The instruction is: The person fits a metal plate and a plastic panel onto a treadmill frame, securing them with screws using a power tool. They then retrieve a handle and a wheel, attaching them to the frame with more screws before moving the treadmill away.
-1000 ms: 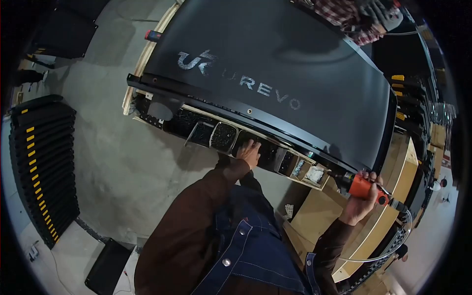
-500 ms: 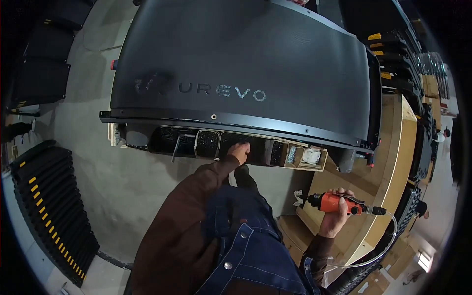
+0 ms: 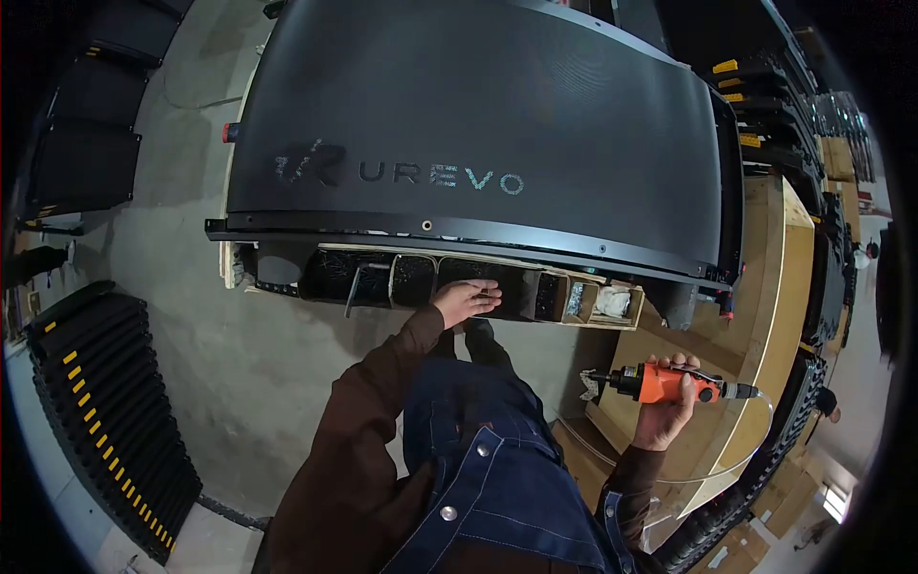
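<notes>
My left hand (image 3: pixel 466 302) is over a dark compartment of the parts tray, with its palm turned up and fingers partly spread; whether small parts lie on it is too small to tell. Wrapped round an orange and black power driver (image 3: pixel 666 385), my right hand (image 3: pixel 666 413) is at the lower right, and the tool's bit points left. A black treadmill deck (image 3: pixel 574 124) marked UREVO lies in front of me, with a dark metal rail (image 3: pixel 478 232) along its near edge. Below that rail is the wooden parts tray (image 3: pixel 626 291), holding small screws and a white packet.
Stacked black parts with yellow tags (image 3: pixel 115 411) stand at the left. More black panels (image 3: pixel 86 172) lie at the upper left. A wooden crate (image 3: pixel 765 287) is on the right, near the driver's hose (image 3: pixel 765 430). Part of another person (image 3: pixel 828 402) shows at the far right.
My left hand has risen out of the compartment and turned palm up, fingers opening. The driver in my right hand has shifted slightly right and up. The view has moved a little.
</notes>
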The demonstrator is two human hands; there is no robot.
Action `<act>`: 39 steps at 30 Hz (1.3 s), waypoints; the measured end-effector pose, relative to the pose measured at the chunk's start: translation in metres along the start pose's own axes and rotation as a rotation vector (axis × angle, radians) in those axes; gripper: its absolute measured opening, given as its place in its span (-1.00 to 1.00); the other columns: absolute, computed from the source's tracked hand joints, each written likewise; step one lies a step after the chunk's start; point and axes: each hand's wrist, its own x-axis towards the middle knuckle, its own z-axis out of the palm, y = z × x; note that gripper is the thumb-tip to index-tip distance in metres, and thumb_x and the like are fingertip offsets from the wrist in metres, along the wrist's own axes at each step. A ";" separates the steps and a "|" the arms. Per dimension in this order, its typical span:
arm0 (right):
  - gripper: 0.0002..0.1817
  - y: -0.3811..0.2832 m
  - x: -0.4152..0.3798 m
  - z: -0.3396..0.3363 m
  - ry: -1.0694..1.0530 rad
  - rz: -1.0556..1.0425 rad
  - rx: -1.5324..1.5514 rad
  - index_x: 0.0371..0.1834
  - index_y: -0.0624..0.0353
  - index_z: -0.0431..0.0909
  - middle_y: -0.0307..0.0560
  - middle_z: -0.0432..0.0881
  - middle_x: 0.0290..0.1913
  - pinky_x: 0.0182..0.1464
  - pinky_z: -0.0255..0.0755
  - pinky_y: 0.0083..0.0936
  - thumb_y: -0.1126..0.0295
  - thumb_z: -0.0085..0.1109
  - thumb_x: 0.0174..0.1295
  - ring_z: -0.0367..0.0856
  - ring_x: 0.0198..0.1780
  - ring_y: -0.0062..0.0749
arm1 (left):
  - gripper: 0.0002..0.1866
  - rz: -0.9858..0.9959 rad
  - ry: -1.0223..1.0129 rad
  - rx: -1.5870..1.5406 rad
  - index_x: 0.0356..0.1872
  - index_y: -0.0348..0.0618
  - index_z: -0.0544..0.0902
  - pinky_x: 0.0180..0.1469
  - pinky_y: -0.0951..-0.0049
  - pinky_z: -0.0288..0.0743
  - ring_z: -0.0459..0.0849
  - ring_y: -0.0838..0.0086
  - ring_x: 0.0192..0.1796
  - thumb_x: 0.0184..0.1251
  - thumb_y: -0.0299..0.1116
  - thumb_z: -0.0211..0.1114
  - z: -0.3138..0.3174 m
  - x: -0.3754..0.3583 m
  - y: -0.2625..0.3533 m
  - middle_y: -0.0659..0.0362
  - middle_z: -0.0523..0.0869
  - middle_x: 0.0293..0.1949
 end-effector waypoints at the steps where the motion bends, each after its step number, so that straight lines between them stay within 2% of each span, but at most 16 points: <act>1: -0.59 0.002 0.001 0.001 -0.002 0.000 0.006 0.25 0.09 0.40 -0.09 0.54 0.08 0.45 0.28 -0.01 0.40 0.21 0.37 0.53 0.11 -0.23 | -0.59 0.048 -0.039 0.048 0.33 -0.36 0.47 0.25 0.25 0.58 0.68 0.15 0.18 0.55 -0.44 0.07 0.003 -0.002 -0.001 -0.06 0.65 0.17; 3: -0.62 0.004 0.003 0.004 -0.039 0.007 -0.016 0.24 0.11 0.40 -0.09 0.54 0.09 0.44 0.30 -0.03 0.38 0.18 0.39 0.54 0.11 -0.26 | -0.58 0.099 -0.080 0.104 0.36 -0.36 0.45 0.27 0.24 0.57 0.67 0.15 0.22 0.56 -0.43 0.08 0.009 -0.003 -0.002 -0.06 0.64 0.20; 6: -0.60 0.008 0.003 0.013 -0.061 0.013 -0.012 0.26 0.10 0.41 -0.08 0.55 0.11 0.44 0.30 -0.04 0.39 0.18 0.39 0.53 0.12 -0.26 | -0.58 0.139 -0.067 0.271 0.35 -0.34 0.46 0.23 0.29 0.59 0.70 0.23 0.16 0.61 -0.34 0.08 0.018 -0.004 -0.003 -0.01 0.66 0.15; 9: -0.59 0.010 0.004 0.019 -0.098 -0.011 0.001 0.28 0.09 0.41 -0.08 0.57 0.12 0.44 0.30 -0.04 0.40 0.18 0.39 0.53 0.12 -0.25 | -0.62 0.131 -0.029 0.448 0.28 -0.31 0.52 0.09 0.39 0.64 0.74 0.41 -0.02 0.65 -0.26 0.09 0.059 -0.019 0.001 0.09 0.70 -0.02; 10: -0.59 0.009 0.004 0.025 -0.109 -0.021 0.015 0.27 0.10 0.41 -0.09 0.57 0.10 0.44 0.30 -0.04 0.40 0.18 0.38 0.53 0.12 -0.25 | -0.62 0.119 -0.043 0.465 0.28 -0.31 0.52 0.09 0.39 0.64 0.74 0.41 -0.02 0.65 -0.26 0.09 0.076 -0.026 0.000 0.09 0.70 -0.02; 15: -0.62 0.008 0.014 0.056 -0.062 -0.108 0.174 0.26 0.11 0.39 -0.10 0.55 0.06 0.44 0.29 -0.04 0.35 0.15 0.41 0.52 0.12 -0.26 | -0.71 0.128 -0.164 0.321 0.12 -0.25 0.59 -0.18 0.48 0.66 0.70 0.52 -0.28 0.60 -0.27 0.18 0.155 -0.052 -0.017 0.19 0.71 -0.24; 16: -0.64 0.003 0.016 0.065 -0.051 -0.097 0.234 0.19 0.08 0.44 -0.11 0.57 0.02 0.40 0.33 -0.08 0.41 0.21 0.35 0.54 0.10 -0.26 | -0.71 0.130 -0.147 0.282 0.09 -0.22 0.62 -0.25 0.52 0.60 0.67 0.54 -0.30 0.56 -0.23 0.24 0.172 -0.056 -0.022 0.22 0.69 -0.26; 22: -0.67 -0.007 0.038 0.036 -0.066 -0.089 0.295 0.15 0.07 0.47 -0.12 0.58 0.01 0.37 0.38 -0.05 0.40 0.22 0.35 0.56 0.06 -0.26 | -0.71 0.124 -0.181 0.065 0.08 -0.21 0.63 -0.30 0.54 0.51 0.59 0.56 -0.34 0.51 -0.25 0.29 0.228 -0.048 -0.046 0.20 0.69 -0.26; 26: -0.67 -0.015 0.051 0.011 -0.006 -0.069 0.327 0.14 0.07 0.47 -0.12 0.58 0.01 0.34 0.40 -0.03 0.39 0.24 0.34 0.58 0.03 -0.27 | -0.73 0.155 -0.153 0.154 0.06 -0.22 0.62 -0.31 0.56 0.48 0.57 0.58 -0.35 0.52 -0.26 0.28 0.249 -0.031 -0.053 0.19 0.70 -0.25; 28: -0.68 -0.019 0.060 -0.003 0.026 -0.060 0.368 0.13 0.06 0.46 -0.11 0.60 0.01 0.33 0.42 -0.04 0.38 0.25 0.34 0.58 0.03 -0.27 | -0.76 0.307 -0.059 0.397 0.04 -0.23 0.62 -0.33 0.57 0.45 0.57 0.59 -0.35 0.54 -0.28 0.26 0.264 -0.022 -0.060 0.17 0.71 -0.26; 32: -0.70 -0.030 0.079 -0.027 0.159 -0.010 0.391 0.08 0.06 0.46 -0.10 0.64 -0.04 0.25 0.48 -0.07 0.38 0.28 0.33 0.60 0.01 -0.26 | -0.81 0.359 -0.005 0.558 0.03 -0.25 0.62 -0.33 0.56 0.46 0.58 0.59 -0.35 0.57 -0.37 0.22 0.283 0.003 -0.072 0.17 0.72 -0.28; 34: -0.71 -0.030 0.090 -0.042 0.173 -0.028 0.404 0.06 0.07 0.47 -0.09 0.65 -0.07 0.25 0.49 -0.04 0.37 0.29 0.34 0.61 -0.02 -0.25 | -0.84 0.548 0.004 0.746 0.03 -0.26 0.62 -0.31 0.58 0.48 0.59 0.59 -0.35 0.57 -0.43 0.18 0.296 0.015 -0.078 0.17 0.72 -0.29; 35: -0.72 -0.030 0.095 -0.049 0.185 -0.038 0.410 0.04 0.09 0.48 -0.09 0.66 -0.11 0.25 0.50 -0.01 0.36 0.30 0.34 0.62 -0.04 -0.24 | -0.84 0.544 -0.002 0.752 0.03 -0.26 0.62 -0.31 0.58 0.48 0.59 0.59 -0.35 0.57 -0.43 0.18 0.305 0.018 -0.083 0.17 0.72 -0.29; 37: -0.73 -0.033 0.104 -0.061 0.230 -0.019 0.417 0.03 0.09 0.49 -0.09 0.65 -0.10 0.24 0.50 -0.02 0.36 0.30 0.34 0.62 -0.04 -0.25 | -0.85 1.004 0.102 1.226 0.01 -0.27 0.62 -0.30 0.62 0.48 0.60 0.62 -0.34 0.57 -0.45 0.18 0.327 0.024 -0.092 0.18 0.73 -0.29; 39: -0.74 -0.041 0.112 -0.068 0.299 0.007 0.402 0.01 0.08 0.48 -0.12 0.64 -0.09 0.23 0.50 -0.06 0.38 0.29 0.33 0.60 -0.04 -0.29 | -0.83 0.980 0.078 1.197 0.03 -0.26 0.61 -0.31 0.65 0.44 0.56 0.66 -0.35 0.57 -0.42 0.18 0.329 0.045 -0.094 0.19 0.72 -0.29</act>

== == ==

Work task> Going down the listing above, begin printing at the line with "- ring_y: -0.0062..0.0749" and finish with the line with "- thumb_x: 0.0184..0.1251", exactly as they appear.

Output for this task>
  - ring_y: -0.0062..0.0749
arm1 (left):
  - gripper: 0.0002..0.1866
  - rz: -0.9858..0.9959 rad
  - ry: -1.0223..1.0129 rad
  - rx: -1.5870..1.5406 rad
  - index_x: 0.0356..0.1872
  - index_y: -0.0348..0.0618
  - index_z: -0.0544..0.0902
  - pinky_x: 0.0180..0.1469
  - pinky_y: -0.0951..-0.0049
  - pinky_z: -0.0288..0.0743
  - ring_z: -0.0459..0.0849
  - ring_y: -0.0838..0.0086
  - ring_x: 0.0192..0.1796
  - thumb_x: 0.0184..0.1251

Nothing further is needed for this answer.